- **Try it**
Could you give back the listing below exactly, every line included?

┌──

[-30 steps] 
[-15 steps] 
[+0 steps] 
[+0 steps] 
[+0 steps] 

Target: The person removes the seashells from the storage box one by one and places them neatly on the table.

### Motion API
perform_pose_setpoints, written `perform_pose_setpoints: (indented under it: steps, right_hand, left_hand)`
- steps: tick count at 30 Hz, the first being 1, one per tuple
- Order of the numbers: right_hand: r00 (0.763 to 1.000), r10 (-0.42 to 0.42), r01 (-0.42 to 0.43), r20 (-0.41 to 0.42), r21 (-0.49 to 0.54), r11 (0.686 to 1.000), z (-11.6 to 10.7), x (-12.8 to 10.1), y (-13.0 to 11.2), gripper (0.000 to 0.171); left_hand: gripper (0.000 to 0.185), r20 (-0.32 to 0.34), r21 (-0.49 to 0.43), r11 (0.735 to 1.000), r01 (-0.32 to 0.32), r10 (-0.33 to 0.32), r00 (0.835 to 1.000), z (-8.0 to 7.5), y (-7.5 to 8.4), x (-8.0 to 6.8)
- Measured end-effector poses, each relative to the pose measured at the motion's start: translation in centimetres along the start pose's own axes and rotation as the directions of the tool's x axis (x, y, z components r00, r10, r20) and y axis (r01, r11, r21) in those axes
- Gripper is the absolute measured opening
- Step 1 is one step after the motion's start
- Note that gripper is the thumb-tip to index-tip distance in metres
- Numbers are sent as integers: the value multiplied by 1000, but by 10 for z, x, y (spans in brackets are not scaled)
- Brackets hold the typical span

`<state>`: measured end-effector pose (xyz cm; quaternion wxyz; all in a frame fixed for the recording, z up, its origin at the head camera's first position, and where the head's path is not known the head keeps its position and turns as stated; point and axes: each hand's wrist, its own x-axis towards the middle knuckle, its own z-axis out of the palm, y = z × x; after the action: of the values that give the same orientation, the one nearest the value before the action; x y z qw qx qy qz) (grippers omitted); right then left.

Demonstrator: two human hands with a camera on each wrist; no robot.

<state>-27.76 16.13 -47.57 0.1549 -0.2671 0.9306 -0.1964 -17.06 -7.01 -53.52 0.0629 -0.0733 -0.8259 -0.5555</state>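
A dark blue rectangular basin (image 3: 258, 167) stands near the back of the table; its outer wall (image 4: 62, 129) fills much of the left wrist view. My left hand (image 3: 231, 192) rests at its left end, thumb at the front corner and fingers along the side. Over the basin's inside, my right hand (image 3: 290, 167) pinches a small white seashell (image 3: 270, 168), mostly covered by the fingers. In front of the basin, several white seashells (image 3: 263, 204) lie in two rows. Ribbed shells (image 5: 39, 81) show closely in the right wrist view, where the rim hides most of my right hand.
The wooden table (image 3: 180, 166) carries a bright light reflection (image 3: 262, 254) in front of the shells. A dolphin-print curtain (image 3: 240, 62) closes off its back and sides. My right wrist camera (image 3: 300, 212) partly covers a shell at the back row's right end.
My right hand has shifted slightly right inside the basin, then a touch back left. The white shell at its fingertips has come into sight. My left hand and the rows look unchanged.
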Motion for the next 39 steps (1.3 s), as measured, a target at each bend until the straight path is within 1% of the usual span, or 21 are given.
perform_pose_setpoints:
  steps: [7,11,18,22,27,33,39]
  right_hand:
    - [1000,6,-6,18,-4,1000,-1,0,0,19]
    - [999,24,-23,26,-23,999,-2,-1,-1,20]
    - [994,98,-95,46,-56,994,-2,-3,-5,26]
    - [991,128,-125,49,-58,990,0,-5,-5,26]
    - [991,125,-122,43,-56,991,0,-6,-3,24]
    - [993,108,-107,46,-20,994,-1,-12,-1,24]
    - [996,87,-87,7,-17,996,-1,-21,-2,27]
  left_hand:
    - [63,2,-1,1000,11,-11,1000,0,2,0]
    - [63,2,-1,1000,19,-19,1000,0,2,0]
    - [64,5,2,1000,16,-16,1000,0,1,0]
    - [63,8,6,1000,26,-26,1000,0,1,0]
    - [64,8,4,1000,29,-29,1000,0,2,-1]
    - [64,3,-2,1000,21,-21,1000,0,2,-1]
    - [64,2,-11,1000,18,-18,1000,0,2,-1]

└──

- **Written solution**
[-30 steps] 
[-15 steps] 
[+0 steps] 
[+0 steps] 
[+0 steps] 

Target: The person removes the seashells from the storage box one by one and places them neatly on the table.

### Motion API
perform_pose_setpoints, written `perform_pose_setpoints: (indented under it: steps, right_hand, left_hand)`
- steps: tick count at 30 Hz, the first being 1, one per tuple
- Order of the numbers: right_hand: r00 (0.763 to 1.000), r10 (-0.42 to 0.42), r01 (-0.42 to 0.43), r20 (-0.41 to 0.42), r21 (-0.49 to 0.54), r11 (0.686 to 1.000), z (-11.6 to 10.7), x (-12.8 to 10.1), y (-13.0 to 11.2), gripper (0.000 to 0.171); left_hand: gripper (0.000 to 0.185), r20 (-0.32 to 0.34), r21 (-0.49 to 0.43), r11 (0.735 to 1.000), r01 (-0.32 to 0.32), r10 (-0.33 to 0.32), r00 (0.835 to 1.000), z (-8.0 to 7.5), y (-7.5 to 8.4), x (-8.0 to 6.8)
- Measured end-effector poses, each relative to the pose measured at the motion's start: translation in centimetres along the start pose's own axes and rotation as the directions of the tool's x axis (x, y, z components r00, r10, r20) and y axis (r01, r11, r21) in those axes
- Gripper is the absolute measured opening
- Step 1 is one step after the motion's start
- Note that gripper is the thumb-tip to index-tip distance in metres
- Numbers are sent as integers: the value multiplied by 1000, but by 10 for z, x, y (spans in brackets are not scaled)
- Brackets hold the typical span

`<state>`: measured end-effector pose (xyz cm; quaternion wxyz; all in a frame fixed for the recording, z up, its origin at the head camera's first position, and where the head's path is not known the head keeps its position and turns as stated; point and axes: each hand's wrist, its own x-axis towards the middle knuckle, its own z-axis out of the palm, y = z × x; after the action: of the values that give the same orientation, the one nearest the value before the action; x y z qw qx qy qz) (grippers omitted); right then left.

Demonstrator: two human hands with a camera on each wrist; no robot.

<state>-27.76 16.13 -47.57 0.1549 -0.2671 0.9306 -0.1964 -17.06 -7.01 -53.52 0.0629 -0.0733 -0.8259 -0.5555</state>
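A dark blue rectangular basin (image 3: 258, 167) stands near the back of the table; its outer wall (image 4: 62, 129) fills much of the left wrist view. My left hand (image 3: 231, 192) rests at its left end, thumb at the front corner and fingers along the side. Over the basin's inside, my right hand (image 3: 290, 167) pinches a small white seashell (image 3: 270, 168), mostly covered by the fingers. In front of the basin, several white seashells (image 3: 263, 204) lie in two rows. Ribbed shells (image 5: 39, 81) show closely in the right wrist view, where the rim hides most of my right hand.
The wooden table (image 3: 180, 166) carries a bright light reflection (image 3: 262, 254) in front of the shells. A dolphin-print curtain (image 3: 240, 62) closes off its back and sides. My right wrist camera (image 3: 300, 212) partly covers a shell at the back row's right end.
My right hand has shifted slightly right inside the basin, then a touch back left. The white shell at its fingertips has come into sight. My left hand and the rows look unchanged.
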Motion for the next 39 steps (1.3 s), as measured, a target at each bend until the straight path is within 1% of the usual span, or 21 are given.
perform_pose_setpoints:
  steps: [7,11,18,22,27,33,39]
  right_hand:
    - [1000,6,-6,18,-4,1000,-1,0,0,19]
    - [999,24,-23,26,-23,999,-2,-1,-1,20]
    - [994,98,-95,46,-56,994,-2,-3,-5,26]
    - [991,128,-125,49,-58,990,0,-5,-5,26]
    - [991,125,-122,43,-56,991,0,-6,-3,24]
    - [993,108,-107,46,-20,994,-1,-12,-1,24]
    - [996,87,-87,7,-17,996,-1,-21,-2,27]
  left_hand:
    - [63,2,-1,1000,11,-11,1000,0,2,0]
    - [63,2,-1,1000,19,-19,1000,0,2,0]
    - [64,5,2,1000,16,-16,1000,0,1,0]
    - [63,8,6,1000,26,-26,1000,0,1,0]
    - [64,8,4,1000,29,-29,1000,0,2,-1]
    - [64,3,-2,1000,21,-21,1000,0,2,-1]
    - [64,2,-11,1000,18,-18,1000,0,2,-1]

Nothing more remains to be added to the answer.